If one suspects that frostbite has set into one's fingers or toes, there are a few simple rules for treatment in the field. Avoid rubbing the affected part, as it can further damage the tissue. Moreover, do not try to re-warm the affected part until all risk of additional freezing has passed. A cycle of tissue freezing, re-warming and re-freezing can be especially damaging.

Hospital treatment is required for severe and even moderate cases of frostbite. In the hospital, the patient is first evaluated for hypothermia-a drop of the patient's overall body temperature. Next, re-warming of the affected hand, foot, or even the entire patient will be started. This may include warm water baths, specialized blankets, and/or warm intravenous fluids and medication.

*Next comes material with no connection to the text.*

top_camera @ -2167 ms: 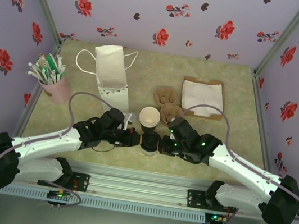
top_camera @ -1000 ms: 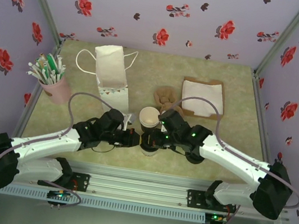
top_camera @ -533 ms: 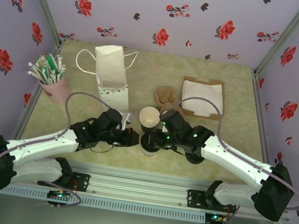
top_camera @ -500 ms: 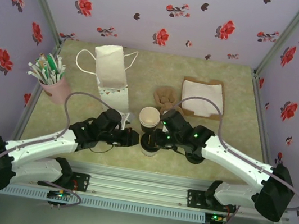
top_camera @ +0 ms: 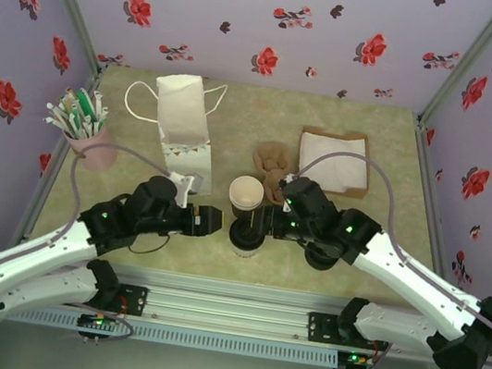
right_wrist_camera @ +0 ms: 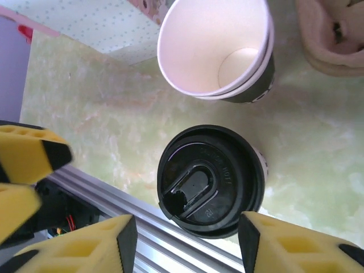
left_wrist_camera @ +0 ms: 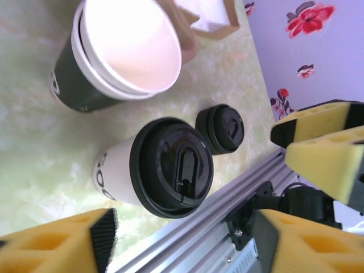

Local blisters will be treated, and medication for the pain, which accompanies re-warming the tissues, will be prescribed. Over subsequent weeks or even months, as healthy tissues heal, damaged tissues may require surgical removal or amputation. The effects of frostbite may be minimal, or they may be devastating.

In sum, prevention of frostbite is the best medicine.

Howard E. Friedman, DPM, is a podiatrist and board certified foot surgeon in Suffern, NY, treating hikers and non-hikers.